God is doing that and yes, some days and some people and some situations will disappoint us, but I would rather live full of joy, believing the good and get burned every once in a while. Then constantly waiting to get burned and constantly seeing the negative. That is a sad way to live and I'm not going to do it. I'm going to keep believing good for our country. I'm going to keep believing good for my church. I'm going to keep believing good for my family. I'm going to keep believing good for this generation. I'm going to believe good because I believe we rise to what we believe. I believe we rise to that. I see this in my kids all the time. When I watch Cooper, when I speak life over my son, he will rise to that. This was yesterday morning. I'm sending him to school and I'm saying, buddy, you're a leader.

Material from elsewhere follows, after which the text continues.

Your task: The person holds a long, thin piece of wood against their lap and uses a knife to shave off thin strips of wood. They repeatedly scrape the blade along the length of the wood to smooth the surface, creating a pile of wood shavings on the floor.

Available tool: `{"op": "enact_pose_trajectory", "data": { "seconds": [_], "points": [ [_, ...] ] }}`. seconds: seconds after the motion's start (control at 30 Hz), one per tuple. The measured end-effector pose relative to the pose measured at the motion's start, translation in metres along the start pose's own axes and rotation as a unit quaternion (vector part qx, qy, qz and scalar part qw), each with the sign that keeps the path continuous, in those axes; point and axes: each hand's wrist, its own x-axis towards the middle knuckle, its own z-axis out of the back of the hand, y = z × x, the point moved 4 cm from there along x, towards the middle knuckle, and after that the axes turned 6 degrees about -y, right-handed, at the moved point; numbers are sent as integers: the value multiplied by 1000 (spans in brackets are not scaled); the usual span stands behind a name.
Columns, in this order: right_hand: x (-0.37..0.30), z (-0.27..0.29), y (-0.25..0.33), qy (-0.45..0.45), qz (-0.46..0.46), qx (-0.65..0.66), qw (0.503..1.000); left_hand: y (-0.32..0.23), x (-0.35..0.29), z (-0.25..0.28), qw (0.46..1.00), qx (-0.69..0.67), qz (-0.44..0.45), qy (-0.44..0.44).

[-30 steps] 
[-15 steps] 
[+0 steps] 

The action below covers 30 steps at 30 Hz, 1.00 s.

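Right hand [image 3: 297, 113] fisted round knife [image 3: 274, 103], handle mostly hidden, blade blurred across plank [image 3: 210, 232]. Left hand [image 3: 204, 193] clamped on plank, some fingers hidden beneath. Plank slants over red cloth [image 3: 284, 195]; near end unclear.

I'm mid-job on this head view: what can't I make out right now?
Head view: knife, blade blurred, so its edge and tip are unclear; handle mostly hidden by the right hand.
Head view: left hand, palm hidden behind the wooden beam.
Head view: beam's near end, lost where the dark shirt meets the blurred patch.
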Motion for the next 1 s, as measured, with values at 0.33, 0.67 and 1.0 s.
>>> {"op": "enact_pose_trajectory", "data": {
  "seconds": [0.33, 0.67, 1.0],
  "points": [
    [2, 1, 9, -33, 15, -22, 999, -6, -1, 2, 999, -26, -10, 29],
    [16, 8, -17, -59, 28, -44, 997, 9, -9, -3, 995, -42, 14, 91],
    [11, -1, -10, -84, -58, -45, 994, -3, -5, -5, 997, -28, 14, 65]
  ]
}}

You are a leader. Act like one today. And he came in and afterwards after school, he's like, mom, it was a great day. It was a great day. He rose to that compliment. He rose to what I saw him as. And we've got to realize that how we think influences what we say and what we believe about ourselves and what we believe about the people around us.
And if we can start to speak life over them, it's called being life-giving. The opposite of cynical. It's life-giving. It's life-speaking. It's life-thinking. It's a different way to live and the world is aching for it. When you live this way, yes, some people will think you're naive, but most people will just want to go to coffee because they need people that can speak truth and not just speak it but actually believe it for them.